# Description of the task:
Only the lines below starting at the one containing "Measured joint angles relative" and ending at the one containing "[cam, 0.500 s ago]" belong in the answer, each copied exactly.

#####

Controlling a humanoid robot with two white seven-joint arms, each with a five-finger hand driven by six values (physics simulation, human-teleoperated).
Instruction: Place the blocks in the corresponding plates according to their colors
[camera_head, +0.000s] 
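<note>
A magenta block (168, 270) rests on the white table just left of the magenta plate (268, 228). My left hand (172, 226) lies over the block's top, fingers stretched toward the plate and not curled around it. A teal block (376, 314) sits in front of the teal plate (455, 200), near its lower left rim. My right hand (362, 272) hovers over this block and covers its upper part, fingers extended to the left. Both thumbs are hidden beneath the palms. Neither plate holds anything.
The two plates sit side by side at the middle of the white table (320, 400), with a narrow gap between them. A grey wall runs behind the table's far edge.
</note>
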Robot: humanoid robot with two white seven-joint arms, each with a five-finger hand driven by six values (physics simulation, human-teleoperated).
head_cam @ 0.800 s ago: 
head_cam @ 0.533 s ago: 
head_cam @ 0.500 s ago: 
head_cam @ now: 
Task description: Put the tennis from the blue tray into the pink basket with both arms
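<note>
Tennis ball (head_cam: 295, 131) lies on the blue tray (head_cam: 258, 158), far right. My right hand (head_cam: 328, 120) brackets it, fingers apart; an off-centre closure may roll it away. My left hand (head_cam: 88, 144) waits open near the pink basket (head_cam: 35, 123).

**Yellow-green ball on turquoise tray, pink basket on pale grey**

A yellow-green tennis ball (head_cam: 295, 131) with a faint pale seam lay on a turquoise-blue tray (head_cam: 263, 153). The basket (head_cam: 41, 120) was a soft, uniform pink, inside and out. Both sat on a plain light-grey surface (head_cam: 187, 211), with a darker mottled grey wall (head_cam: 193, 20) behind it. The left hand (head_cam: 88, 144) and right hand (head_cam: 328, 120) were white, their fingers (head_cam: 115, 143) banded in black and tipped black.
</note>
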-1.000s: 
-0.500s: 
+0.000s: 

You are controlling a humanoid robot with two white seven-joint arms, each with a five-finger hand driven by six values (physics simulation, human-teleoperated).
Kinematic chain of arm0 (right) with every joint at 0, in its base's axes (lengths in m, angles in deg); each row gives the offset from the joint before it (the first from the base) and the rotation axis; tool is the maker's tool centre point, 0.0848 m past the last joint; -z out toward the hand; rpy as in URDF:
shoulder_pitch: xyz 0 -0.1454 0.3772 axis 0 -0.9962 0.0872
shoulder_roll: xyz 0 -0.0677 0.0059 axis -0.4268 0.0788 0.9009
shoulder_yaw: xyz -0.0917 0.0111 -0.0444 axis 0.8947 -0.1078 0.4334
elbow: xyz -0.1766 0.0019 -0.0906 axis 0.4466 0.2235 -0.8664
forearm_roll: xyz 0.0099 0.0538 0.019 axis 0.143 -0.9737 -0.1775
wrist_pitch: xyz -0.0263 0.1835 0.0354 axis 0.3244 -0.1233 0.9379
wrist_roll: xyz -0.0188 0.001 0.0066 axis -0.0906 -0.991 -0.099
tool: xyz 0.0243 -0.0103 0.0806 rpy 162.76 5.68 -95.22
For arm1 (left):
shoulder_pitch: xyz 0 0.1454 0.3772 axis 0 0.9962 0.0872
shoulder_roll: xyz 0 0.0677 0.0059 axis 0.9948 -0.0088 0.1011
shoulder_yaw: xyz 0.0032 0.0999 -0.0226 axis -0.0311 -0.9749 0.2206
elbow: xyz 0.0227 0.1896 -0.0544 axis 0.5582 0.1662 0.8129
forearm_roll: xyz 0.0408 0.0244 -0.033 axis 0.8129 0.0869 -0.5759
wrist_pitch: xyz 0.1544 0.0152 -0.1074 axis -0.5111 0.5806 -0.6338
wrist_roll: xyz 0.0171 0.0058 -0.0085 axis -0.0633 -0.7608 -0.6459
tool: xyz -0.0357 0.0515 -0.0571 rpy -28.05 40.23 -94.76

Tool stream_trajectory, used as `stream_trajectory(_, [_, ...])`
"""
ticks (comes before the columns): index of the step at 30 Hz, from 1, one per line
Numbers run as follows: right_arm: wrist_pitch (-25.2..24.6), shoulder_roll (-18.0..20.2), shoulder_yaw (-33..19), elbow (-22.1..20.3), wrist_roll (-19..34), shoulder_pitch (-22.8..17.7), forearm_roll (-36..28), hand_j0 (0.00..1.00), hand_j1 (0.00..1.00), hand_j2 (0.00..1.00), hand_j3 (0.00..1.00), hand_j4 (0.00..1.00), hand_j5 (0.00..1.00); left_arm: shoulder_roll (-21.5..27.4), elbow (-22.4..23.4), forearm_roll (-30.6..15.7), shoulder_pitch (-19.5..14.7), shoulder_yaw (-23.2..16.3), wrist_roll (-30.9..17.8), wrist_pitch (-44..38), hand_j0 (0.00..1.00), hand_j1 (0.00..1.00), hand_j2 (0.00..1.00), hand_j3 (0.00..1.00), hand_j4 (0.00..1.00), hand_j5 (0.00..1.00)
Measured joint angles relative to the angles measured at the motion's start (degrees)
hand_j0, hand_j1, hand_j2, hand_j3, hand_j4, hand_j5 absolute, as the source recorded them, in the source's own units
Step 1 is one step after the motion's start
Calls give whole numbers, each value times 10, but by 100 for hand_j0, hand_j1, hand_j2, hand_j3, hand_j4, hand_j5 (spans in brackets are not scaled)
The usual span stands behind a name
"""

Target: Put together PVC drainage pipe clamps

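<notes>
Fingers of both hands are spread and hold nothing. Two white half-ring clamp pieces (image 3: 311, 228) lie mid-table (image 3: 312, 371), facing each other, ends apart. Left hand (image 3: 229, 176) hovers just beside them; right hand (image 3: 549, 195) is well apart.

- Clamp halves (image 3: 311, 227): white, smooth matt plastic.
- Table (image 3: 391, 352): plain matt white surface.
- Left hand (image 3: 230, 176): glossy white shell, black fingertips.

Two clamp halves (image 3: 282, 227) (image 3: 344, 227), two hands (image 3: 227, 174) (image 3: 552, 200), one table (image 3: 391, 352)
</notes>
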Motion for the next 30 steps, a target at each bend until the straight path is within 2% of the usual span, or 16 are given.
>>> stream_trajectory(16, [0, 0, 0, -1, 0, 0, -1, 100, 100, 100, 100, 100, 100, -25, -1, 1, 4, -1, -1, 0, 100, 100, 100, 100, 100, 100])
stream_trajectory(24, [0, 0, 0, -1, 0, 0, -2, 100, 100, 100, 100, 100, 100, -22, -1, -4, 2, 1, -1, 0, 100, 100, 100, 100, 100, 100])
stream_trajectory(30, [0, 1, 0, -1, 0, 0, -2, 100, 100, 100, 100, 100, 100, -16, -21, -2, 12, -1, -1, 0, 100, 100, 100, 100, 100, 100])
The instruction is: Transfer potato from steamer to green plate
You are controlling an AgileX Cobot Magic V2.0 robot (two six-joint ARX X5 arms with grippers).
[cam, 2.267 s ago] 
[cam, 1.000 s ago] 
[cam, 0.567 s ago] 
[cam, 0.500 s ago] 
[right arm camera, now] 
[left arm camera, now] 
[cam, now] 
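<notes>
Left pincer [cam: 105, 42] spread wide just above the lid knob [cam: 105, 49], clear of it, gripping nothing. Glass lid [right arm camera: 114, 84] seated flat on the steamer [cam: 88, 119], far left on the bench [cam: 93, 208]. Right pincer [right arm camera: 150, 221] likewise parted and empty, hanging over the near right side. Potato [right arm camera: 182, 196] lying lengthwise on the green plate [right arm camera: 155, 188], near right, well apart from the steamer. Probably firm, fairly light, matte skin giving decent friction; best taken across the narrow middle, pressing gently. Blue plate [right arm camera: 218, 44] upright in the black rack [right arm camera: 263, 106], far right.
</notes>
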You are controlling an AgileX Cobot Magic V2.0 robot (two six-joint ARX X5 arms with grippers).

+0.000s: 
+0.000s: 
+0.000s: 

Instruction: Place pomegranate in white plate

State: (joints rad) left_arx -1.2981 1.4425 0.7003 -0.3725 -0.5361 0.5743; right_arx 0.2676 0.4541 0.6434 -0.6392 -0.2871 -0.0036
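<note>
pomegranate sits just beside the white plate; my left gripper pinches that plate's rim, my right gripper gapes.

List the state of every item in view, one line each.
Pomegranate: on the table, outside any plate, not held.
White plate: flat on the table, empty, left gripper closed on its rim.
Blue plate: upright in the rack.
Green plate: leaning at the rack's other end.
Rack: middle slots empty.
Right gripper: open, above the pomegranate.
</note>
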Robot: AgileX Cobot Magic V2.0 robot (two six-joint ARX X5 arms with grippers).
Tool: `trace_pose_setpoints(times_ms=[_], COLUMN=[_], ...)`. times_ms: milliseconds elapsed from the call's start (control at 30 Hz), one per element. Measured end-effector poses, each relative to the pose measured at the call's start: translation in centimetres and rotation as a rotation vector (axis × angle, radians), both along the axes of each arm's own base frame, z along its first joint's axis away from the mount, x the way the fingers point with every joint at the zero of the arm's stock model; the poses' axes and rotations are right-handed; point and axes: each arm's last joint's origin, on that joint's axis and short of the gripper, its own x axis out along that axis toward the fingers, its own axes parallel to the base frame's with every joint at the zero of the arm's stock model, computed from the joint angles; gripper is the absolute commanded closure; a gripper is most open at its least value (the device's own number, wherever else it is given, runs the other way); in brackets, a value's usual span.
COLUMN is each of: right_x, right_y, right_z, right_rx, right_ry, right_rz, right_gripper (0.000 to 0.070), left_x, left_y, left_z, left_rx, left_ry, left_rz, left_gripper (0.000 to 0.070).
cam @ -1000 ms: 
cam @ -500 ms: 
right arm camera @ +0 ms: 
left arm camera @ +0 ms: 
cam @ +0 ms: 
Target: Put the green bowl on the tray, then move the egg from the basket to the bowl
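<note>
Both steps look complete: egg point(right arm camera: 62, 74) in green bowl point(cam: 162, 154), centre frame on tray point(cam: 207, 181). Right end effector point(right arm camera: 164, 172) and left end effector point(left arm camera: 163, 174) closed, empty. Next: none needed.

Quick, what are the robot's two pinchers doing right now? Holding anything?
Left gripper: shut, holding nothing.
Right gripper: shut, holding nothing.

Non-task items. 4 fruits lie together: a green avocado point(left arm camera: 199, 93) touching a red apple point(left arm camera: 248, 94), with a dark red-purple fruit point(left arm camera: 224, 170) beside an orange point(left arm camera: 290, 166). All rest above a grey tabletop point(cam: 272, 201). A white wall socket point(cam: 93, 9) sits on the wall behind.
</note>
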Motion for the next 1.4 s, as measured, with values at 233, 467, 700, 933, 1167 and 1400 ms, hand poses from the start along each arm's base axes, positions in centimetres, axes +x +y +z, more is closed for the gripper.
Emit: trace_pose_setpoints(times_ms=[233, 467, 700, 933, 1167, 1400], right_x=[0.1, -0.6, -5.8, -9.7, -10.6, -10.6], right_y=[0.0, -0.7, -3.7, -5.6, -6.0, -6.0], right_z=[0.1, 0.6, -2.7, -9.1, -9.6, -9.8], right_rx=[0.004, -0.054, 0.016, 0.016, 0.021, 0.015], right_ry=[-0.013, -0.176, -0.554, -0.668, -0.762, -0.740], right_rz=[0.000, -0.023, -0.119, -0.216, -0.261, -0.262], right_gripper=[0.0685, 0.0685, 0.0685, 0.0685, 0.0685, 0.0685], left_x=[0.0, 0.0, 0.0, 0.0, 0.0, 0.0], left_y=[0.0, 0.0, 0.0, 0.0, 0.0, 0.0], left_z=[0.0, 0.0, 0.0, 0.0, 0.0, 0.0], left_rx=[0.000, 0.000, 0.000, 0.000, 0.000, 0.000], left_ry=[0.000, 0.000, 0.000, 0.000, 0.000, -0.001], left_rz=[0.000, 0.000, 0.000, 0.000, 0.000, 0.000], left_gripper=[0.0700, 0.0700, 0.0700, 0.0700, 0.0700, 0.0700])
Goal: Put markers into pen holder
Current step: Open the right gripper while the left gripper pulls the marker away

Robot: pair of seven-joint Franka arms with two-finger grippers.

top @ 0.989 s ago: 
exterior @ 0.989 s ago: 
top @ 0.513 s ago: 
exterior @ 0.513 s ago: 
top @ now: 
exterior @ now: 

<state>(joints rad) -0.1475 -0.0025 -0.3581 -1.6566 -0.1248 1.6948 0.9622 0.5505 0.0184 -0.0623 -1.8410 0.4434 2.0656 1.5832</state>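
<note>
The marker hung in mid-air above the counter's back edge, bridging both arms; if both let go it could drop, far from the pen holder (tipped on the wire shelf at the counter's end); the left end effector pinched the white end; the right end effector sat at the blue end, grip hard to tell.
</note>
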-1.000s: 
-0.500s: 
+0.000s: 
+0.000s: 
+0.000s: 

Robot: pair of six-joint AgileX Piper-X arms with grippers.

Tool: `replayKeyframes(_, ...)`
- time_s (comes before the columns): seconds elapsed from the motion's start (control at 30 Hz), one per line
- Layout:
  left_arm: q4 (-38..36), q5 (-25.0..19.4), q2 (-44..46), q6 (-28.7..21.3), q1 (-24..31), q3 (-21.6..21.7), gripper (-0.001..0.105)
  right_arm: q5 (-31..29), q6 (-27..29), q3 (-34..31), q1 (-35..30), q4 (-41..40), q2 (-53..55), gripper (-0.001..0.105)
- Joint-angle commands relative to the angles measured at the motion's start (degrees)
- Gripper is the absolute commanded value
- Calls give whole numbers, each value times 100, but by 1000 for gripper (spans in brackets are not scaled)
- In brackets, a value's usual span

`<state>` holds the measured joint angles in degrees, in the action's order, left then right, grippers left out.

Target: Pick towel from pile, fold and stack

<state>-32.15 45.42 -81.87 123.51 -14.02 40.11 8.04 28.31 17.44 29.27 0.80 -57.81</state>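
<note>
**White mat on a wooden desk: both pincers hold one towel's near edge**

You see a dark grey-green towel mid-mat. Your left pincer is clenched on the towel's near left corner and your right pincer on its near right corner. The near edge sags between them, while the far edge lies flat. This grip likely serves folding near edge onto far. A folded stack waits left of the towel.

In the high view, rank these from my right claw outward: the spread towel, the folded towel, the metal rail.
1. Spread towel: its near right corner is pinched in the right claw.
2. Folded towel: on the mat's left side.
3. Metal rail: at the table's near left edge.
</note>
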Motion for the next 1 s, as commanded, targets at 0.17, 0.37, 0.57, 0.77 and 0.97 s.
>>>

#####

# Result of the task:
Measured joint angles relative to the angles measured at the motion's start (degrees)
hand_j0, hand_j1, hand_j2, hand_j3, hand_j4, hand_j5 absolute, as the source recorded them, in the source's own units
Step 1 is one step after the motion's start
Calls give whole numbers, each value times 10, but by 100 for hand_j0, hand_j1, hand_j2, hand_j3, hand_j4, hand_j5 (spans in brackets are not scaled)
The usual span stands behind a name
"""

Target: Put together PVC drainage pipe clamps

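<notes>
Fingers of both hands are spread and hold nothing. Two white half-ring clamp pieces (image 3: 311, 228) lie mid-table (image 3: 312, 371), facing each other, ends apart. Left hand (image 3: 229, 176) hovers just beside them; right hand (image 3: 549, 195) is well apart.

- Clamp halves (image 3: 311, 227): white, smooth matt plastic.
- Table (image 3: 391, 352): plain matt white surface.
- Left hand (image 3: 230, 176): glossy white shell, black fingertips.

Two clamp halves (image 3: 282, 227) (image 3: 344, 227), two hands (image 3: 227, 174) (image 3: 552, 200), one table (image 3: 391, 352)
</notes>
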Motion for the next 30 steps, a target at each bend until the straight path is within 2% of the usual span, or 16 are given.
>>> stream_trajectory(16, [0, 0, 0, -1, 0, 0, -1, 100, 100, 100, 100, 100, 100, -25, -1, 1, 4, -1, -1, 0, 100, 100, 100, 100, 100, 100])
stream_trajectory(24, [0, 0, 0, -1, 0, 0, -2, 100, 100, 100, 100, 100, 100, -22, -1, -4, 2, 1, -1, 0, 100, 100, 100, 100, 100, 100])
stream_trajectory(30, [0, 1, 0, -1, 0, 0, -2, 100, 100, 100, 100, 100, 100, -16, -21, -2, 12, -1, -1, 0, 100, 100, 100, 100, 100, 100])
The instruction is: Transfer potato from steamer to green plate
You are controlling an AgileX Cobot Magic V2.0 robot (two six-joint ARX X5 arms with grippers).
[cam, 2.267 s ago] 
[cam, 1.000 s ago] 
[cam, 0.567 s ago] 
[cam, 0.500 s ago] 

The answer has been given in full.